- [Excerpts from a dataset]
■ ■ ■ ■ ■ ■ ■

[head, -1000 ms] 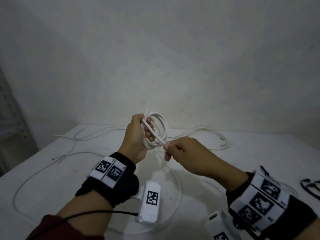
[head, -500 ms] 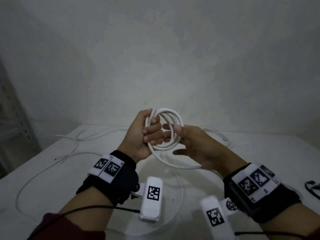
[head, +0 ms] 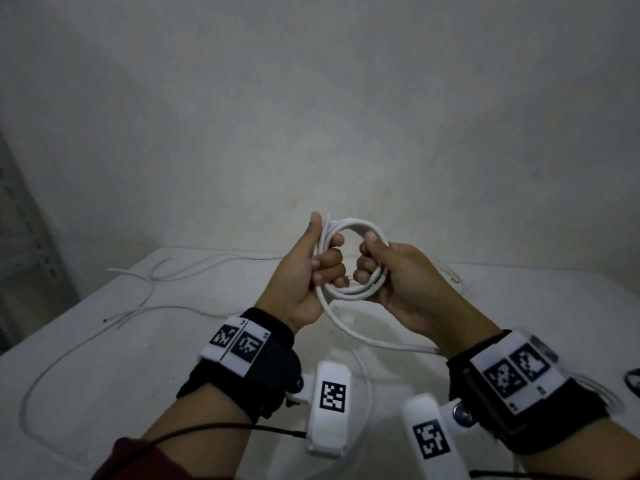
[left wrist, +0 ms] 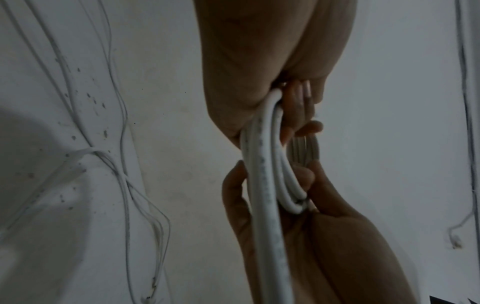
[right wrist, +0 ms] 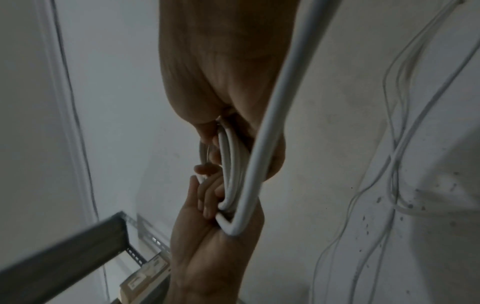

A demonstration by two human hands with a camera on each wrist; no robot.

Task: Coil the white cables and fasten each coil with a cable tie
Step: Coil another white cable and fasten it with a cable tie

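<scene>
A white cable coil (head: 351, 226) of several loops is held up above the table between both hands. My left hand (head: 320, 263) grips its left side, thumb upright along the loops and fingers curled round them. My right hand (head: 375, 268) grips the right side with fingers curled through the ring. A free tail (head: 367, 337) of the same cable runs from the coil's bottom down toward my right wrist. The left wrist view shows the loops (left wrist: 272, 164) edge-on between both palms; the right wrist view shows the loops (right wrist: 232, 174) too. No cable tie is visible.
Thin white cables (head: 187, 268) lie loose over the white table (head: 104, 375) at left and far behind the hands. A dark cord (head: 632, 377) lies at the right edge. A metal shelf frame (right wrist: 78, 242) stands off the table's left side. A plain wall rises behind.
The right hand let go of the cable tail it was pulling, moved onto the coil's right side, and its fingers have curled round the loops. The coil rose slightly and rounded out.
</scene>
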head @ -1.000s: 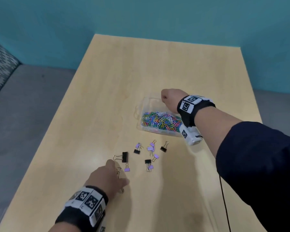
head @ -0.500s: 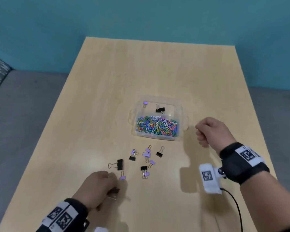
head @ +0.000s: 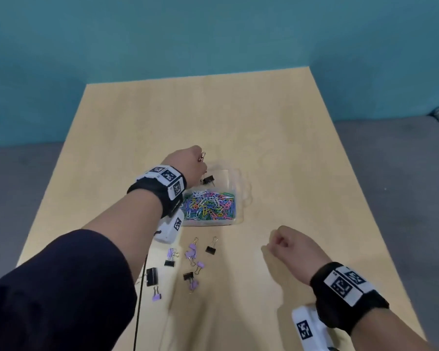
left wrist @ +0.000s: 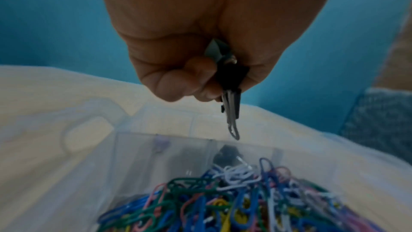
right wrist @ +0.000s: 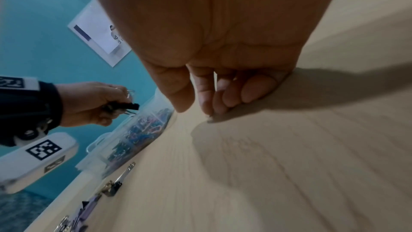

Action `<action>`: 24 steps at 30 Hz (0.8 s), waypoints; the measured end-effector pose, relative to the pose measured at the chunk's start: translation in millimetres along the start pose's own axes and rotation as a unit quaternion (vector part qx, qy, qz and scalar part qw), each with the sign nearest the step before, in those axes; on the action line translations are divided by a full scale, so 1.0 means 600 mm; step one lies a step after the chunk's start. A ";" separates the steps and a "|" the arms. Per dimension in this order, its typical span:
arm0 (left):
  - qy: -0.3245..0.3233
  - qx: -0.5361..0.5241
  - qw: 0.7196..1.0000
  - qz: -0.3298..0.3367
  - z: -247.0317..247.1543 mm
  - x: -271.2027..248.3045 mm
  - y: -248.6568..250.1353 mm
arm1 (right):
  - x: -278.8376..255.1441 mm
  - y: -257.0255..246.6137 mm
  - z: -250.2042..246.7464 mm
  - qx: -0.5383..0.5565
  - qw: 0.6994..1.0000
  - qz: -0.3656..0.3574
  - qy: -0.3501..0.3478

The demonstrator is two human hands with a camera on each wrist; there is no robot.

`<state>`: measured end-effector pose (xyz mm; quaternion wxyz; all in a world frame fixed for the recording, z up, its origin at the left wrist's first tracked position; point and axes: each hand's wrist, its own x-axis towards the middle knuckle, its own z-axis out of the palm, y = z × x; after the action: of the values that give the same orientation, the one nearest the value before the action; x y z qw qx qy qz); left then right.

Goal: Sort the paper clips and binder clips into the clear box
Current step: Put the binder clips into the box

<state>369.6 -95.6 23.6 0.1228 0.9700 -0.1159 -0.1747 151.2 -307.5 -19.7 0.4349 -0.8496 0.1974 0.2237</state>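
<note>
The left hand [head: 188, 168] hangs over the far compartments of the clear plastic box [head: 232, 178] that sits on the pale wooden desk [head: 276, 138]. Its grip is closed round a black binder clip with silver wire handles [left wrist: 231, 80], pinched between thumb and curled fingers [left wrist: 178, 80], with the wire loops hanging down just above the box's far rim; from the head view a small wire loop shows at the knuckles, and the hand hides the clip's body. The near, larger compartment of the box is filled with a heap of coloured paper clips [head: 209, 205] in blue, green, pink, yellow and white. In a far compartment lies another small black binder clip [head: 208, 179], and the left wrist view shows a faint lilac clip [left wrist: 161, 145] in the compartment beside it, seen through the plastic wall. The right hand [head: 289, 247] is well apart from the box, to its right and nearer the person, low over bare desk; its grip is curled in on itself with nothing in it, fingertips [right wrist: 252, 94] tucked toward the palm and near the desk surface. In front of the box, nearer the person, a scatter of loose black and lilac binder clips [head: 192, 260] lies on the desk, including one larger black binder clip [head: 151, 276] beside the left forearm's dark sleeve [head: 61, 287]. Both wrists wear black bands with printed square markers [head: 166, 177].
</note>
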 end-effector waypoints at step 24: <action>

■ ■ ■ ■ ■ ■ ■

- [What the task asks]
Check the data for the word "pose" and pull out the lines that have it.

- [Your solution]
Action `<action>`: 24 steps at 30 Hz (0.8 s), waypoints; the measured end-effector pose, relative to the pose measured at the chunk's start: translation in millimetres along the start pose's own axes and rotation as a unit quaternion (vector part qx, qy, qz and scalar part qw), each with the sign nearest the step before, in those axes; on the action line translations are divided by a full scale, so 1.0 means 600 mm; step one lies a step after the chunk's start. A ";" separates the steps and a "|" the arms. Per dimension in this order, its typical span:
`<state>`: measured end-effector pose (xyz mm; quaternion wxyz; all in a world frame fixed for the recording, z up, its origin at the left wrist's first tracked position; point and axes: each hand's wrist, its own x-axis towards the middle knuckle, its own z-axis out of the palm, y = z × x; after the action: of the values that give the same orientation, the one nearest the value before the action; x y z qw qx qy qz); left then right.

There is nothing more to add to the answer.